But, strangely enough, My Little Pony: Friendship Is Magic can also say quite a bit about what it means to be a boy.  Most of the time this message comes not directly from the show itself, but through the show’s male fans.  In March, a 9-year-old boy, Grayson Bruce, made national headlines when, after being bullied for his My Little Pony backpack, the school addressed the issue by telling him to leave the backpack at home.  (After the incredible outcry about this victim-blaming, the school reversed its position, and took the opportunity to change its approach on bullying–a happy ending!)

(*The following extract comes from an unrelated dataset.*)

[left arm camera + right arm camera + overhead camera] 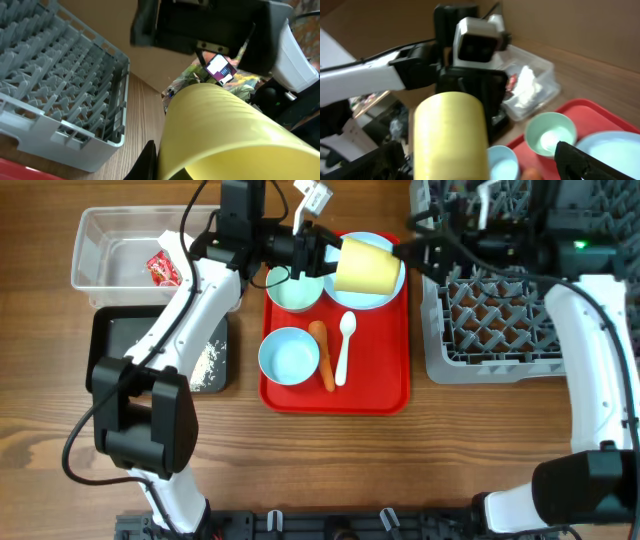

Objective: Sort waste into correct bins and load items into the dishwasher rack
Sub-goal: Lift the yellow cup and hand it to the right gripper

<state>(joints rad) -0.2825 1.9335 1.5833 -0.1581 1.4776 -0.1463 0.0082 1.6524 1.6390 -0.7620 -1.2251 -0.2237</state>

There’s not always a happy ending, though.  I first learned of Michael Morones, an 11-year-old fan of My Little Pony who attempted suicide in January, from Epbot.com, a blog I read religiously.  At the bottom of the blog post on Epbot, there’s a compilation picture of kids who are “Epbot Exemplars,” or “geeks who know what they love and show it with pride.”  As you can see, these are often girls who like “boy things.”  That’s something our culture has become much more accepting of (even if we still have a long way to go).  But boys who like “girl things”?  Or children who reject the gender binary altogether?  Now that’s a pony of a different color!

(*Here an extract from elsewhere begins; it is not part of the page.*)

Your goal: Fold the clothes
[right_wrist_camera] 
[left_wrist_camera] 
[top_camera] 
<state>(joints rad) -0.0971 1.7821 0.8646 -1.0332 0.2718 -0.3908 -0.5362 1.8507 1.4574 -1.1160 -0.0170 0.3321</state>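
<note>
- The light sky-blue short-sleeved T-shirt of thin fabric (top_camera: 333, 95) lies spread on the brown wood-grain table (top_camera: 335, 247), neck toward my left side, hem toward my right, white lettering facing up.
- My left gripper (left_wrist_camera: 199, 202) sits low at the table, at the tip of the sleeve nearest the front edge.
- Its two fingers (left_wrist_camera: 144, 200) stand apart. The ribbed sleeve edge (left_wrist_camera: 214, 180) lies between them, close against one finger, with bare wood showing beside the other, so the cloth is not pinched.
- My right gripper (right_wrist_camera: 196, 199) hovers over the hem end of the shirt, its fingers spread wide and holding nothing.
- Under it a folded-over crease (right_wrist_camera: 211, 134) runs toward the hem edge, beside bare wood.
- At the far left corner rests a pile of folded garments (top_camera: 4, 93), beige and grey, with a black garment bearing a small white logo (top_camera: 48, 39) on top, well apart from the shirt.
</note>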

But these children are here.  They’re speaking up.  They’re telling us that they’ve seen the social constructions they’re inheriting from us, and they do not accept them.  We need a new vocabulary.  These children–and adults–are not necessarily transgender–that term has to do with your gender identity, or a person’s internal sense of their gender (which, by the way, has nothing at all to do with sexual orientation).  Rather, we need terms to deal with gender expression–a person’s external projection of masculinity, femininity, everything in between, and/or something else altogether.  Another of my favorite blogs, Raising My Rainbow, has taught me several words in this new vocabulary.  Gender non-conforming, gender fluid, and gender creative are all terms that apply to people who don’t fit neatly and completely into the boxes of “male” or “female,” “boy” or “girl.”

Enter Seabreeze, a character on My Little Pony: Friendship is Magic who is, I would hazard to guess, the first male character in mainstream children’s television to be openly and unapolagetically fluid when it comes to his gender expression.

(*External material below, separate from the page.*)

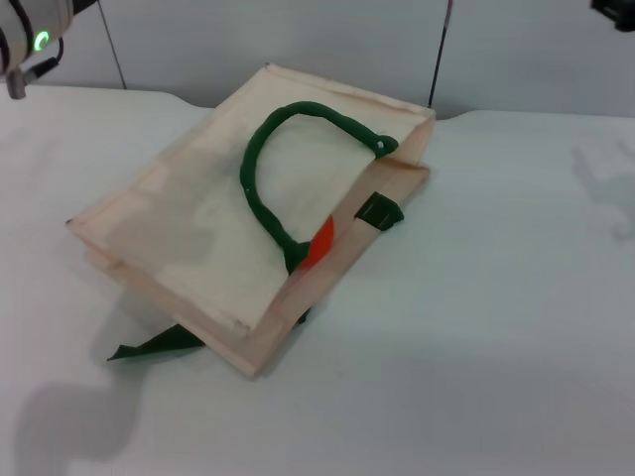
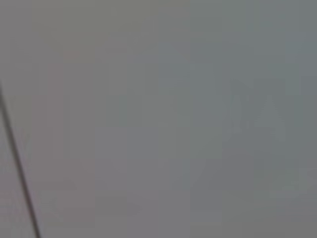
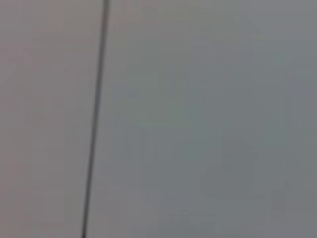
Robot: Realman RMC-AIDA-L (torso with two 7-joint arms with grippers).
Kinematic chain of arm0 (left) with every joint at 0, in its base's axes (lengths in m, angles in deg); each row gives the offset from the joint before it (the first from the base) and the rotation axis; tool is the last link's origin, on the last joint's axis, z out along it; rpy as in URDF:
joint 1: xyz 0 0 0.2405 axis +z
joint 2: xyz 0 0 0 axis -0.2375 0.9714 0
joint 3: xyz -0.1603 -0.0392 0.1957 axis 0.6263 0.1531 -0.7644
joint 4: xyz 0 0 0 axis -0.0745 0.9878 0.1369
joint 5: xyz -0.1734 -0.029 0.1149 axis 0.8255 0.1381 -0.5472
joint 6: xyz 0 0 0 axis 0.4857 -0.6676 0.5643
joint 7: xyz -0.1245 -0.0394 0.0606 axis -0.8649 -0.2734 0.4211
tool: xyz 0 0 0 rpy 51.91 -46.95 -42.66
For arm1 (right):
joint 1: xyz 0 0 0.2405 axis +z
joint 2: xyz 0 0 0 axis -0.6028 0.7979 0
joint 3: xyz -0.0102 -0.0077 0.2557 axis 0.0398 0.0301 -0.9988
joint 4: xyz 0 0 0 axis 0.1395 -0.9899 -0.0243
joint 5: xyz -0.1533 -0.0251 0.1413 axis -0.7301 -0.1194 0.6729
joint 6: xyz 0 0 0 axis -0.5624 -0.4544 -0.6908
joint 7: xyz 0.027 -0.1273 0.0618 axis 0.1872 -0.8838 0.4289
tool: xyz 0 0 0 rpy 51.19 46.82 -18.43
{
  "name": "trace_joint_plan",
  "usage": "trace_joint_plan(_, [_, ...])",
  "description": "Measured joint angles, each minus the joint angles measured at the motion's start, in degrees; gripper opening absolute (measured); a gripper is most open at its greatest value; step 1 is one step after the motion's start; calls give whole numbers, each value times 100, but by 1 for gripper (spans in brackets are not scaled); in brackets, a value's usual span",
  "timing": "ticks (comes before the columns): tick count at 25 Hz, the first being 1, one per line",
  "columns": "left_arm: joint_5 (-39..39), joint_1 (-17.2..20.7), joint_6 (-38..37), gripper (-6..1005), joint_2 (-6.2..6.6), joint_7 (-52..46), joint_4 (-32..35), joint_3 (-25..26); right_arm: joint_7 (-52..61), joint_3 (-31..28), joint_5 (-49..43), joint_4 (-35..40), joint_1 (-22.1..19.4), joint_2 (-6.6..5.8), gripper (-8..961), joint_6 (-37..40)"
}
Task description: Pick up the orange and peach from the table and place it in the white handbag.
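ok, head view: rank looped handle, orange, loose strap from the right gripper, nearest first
From right gripper, top-right corner:
1. looped handle, atop the white handbag
2. orange, at the bag's mouth
3. loose strap, front-left on the table
Left gripper parked top-left.

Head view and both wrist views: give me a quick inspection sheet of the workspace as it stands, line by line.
Surface: white table, bare around the bag.
White handbag: lying flat, mouth toward the robot's right; one green handle arches over its top panel, another green strap pokes out underneath at the near-left corner.
Orange: an orange-red patch shows at the bag's mouth, apparently inside.
Peach: not seen anywhere.
Clutter: nothing seen.
Grippers: neither in view; part of the left arm sits at the top-left corner, a dark part of the right arm at the top-right.
Cables: nothing seen.
Surroundings: grey wall panels behind the table; both wrist views show only wall.
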Motion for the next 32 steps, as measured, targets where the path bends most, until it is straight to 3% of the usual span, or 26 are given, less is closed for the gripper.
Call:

Seabreeze appears in the episode “It Ain’t Easy Being Breezies,” and he is not a pony, but a small “adorable fairy creature” called a breezy.  I’ve read nothing that indicates the show’s creators intentionally crafted Seabreeze as a gender-fluid character, but I like to think that by the fourth season of the show, they’ve noticed the positive ripples their show has been making, and created Seabreeze as a nod to their gender-fluid fans.

I think this reading is not unlikely, because there have been episodes in earlier seasons which seem to be supportive of their fans who are “boys who like girl things.”  In the second season episode “Dragon Quest,” Spike, who is a baby-dragon sidekick to one of the ‘mane’ characters, goes off to try to make friends with other dragons (read: boys), but comes to realize that he’s much happier sticking with his friends who are ponies (read: girls) and the interests he shares with them.  He learns that “who I am is not the same as what I am,” ie, he might be a dragon, but he can still have characteristics much more closely associated with ponies than with dragons.

Fullscreen capture 9222014 103256 PM.bmp

Ultimately, though, “Dragon Quest” doesn’t even begin to break down the gender binary.  The dragons still (mostly) stick with dragons, and the ponies still (mostly) stick with ponies, and there isn’t any true fluidity between the two.

When it comes to Seabreeze, despite the pink hair, there are some reasons it might be a bit bold for me to claim he’s gender-fluid.  Although, like ponies, the breezies are equestrian creatures (who, you know, also have antenna and wings), we really don’t know very much about them–and perhaps more importantly, there aren’t really any clear traits that signal gender differentiation at all for the breezies.  For ponies in the show, females typically have longer eyelashes than males, but all of the breezies seem to have long eyelashes.  Male ponies don’t tend to have manes that are long & flowing, or big & poofy, like some females do, but all of the breezies have either long & flowing or big & poofy manes.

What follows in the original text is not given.